Please copy out every line of the data word for word.

=== Begin Enclosure ===

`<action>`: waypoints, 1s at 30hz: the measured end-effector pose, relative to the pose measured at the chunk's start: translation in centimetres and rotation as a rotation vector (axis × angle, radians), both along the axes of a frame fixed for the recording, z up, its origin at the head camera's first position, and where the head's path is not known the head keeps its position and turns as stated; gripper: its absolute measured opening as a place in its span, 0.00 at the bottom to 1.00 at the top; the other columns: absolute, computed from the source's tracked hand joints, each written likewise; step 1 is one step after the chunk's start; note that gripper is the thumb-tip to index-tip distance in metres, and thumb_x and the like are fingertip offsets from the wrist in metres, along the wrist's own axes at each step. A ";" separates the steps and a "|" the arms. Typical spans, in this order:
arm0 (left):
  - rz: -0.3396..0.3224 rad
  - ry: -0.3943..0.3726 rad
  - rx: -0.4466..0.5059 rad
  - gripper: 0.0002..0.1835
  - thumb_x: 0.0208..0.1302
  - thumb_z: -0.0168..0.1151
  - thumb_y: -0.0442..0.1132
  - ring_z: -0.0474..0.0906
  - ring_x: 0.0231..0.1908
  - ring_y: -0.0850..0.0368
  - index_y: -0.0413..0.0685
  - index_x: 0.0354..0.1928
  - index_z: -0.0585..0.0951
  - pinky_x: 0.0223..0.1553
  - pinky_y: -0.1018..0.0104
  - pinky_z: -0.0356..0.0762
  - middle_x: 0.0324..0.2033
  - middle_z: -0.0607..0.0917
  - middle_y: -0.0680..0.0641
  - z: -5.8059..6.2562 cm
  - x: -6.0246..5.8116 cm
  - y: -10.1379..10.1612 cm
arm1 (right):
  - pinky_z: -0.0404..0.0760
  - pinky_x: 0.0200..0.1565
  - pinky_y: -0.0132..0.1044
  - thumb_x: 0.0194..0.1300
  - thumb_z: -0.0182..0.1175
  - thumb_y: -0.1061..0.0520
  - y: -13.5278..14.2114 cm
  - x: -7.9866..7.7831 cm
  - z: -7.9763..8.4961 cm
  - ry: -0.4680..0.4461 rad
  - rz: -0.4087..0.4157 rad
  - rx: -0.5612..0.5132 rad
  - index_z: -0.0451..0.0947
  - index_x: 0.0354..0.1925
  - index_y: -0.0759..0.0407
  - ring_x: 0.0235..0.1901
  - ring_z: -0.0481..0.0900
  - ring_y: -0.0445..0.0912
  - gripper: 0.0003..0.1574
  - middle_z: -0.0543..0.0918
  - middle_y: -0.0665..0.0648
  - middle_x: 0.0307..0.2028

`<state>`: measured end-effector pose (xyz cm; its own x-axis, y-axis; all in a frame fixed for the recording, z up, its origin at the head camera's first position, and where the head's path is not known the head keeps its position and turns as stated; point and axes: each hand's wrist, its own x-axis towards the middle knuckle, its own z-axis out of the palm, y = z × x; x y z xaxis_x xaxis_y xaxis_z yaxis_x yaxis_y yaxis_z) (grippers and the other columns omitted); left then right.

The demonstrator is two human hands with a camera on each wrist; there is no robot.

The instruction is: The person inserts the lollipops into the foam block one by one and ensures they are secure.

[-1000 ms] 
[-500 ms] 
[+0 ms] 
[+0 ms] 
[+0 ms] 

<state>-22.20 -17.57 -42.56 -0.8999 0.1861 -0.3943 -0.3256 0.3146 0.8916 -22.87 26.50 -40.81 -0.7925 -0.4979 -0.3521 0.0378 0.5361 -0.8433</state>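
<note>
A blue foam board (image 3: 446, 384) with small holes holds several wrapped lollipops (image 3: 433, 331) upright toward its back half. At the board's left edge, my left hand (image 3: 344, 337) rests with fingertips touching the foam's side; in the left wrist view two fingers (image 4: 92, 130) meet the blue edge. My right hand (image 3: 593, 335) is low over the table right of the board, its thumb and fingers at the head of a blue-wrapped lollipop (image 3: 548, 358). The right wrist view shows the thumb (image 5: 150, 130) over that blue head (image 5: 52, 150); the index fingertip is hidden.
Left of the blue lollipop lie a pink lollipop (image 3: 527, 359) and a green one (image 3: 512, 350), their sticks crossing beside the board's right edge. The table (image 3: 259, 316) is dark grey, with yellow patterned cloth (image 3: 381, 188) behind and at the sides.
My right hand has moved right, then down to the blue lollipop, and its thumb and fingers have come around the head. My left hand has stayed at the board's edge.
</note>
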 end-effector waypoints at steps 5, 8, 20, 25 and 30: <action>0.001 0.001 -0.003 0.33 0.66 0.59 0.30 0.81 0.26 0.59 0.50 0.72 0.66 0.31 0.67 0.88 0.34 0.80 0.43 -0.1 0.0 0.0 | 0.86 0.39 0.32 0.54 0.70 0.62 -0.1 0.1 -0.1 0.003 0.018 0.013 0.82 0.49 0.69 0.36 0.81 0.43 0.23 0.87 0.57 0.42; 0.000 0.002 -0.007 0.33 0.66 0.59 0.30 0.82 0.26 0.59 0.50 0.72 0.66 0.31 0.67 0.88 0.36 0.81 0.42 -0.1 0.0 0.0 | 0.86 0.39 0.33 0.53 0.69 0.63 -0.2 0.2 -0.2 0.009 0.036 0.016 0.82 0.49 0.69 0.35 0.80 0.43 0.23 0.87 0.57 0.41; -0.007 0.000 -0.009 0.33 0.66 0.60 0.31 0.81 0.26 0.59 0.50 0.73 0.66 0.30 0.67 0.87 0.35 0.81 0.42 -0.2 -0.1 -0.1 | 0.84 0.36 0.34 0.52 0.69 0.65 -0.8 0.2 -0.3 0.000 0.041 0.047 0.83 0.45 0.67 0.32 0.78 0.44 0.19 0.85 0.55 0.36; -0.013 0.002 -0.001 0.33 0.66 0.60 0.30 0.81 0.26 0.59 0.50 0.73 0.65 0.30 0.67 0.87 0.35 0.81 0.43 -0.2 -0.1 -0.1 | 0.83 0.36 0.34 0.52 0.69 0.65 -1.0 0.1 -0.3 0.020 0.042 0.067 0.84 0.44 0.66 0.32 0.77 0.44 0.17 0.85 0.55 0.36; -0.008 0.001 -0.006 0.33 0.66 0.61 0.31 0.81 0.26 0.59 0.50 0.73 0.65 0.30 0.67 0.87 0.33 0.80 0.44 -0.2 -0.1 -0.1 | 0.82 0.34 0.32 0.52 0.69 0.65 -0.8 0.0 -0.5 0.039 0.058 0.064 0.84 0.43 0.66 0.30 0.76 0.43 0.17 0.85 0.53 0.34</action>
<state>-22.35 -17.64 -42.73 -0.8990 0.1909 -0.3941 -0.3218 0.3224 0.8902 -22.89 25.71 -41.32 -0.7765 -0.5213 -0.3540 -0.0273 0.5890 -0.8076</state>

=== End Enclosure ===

Output for this exercise
`<action>`: waypoints, 1s at 30hz: the measured end-effector pose, relative to the pose measured at the chunk's start: translation in centimetres and rotation as a rotation vector (axis × angle, radians), both along the axes of a frame fixed for the recording, z up, its origin at the head camera's first position, and where the head's path is not known the head keeps its position and turns as stated; gripper: its absolute measured opening as a place in its span, 0.00 at the bottom to 1.00 at the top; the other columns: absolute, computed from the source's tracked hand joints, each written likewise; step 1 is one step after the chunk's start; note that gripper is the thumb-tip to index-tip distance in metres, and thumb_x and the like are fingertip offsets from the wrist in metres, along the wrist's own axes at each step. A ";" separates the steps and a "|" the arms. Typical spans, in this order:
arm0 (left):
  - rz: -0.3396..0.3224 rad
  - ry: -0.3943..0.3726 rad
  - rx: -0.4466..0.5059 rad
  - gripper: 0.0002..0.1835
  - thumb_x: 0.0208..0.1302
  - thumb_z: -0.0168..0.1151
  - thumb_y: -0.0442..0.1132
  - ring_z: -0.0474..0.0906
  - ring_x: 0.0231..0.1908
  - ring_y: -0.0850..0.0368
  - index_y: -0.0413..0.0685
  - index_x: 0.0354..0.1928
  - index_z: -0.0585..0.0951
  - pinky_x: 0.0223..0.1553
  - pinky_y: -0.1018..0.0104
  - pinky_z: -0.0356..0.0762
  - middle_x: 0.0324..0.2033
  - middle_z: -0.0607..0.0917
  - middle_y: -0.0680..0.0641
  - z: -5.8059..6.2562 cm
  - x: -6.0246..5.8116 cm
  - y: -10.1379..10.1612 cm
arm1 (right):
  - pinky_z: -0.0404..0.0760
  - pinky_x: 0.0200..0.1565
  - pinky_y: -0.0132..0.1044
  - thumb_x: 0.0194..0.1300
  - thumb_z: -0.0182..0.1175
  - thumb_y: -0.1061..0.0520
  - y: -13.5278..14.2114 cm
  - x: -7.9866..7.7831 cm
  - z: -7.9763..8.4961 cm
  - ry: -0.4680..0.4461 rad
  - rz: -0.4087..0.4157 rad
  - rx: -0.5612..0.5132 rad
  - index_z: -0.0451..0.0947
  - index_x: 0.0354..0.1925
  - index_y: -0.0759..0.0407
  - ring_x: 0.0235..0.1901
  - ring_z: -0.0481..0.0900
  - ring_y: -0.0445..0.0912
  - gripper: 0.0003..0.1574
  - middle_z: -0.0543..0.0918
  - middle_y: -0.0665..0.0648
  - middle_x: 0.0307..0.2028

`<state>`: measured end-effector pose (xyz cm; its own x-axis, y-axis; all in a frame fixed for the recording, z up, its origin at the head camera's first position, and where the head's path is not known the head keeps its position and turns as stated; point and axes: each hand's wrist, its own x-axis towards the middle knuckle, its own z-axis out of the palm, y = z × x; x y z xaxis_x xaxis_y xaxis_z yaxis_x yaxis_y yaxis_z) (grippers and the other columns omitted); left then right.

The demonstrator is two human hands with a camera on each wrist; there is no robot.

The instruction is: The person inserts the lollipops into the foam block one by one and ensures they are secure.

[-1000 ms] 
[-500 ms] 
[+0 ms] 
[+0 ms] 
[+0 ms] 

<state>-22.20 -17.57 -42.56 -0.8999 0.1861 -0.3943 -0.3256 0.3146 0.8916 -22.87 26.50 -40.81 -0.7925 -0.4979 -0.3521 0.0378 0.5361 -0.8433</state>
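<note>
A blue foam board (image 3: 446, 384) with small holes holds several wrapped lollipops (image 3: 433, 331) upright toward its back half. At the board's left edge, my left hand (image 3: 344, 337) rests with fingertips touching the foam's side; in the left wrist view two fingers (image 4: 92, 130) meet the blue edge. My right hand (image 3: 593, 335) is low over the table right of the board, its thumb and fingers at the head of a blue-wrapped lollipop (image 3: 548, 358). The right wrist view shows the thumb (image 5: 150, 130) over that blue head (image 5: 52, 150); the index fingertip is hidden.
Left of the blue lollipop lie a pink lollipop (image 3: 527, 359) and a green one (image 3: 512, 350), their sticks crossing beside the board's right edge. The table (image 3: 259, 316) is dark grey, with yellow patterned cloth (image 3: 381, 188) behind and at the sides.
My right hand has moved right, then down to the blue lollipop, and its thumb and fingers have come around the head. My left hand has stayed at the board's edge.
</note>
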 end-effector waypoints at steps 5, 8, 20, 25 and 30: <action>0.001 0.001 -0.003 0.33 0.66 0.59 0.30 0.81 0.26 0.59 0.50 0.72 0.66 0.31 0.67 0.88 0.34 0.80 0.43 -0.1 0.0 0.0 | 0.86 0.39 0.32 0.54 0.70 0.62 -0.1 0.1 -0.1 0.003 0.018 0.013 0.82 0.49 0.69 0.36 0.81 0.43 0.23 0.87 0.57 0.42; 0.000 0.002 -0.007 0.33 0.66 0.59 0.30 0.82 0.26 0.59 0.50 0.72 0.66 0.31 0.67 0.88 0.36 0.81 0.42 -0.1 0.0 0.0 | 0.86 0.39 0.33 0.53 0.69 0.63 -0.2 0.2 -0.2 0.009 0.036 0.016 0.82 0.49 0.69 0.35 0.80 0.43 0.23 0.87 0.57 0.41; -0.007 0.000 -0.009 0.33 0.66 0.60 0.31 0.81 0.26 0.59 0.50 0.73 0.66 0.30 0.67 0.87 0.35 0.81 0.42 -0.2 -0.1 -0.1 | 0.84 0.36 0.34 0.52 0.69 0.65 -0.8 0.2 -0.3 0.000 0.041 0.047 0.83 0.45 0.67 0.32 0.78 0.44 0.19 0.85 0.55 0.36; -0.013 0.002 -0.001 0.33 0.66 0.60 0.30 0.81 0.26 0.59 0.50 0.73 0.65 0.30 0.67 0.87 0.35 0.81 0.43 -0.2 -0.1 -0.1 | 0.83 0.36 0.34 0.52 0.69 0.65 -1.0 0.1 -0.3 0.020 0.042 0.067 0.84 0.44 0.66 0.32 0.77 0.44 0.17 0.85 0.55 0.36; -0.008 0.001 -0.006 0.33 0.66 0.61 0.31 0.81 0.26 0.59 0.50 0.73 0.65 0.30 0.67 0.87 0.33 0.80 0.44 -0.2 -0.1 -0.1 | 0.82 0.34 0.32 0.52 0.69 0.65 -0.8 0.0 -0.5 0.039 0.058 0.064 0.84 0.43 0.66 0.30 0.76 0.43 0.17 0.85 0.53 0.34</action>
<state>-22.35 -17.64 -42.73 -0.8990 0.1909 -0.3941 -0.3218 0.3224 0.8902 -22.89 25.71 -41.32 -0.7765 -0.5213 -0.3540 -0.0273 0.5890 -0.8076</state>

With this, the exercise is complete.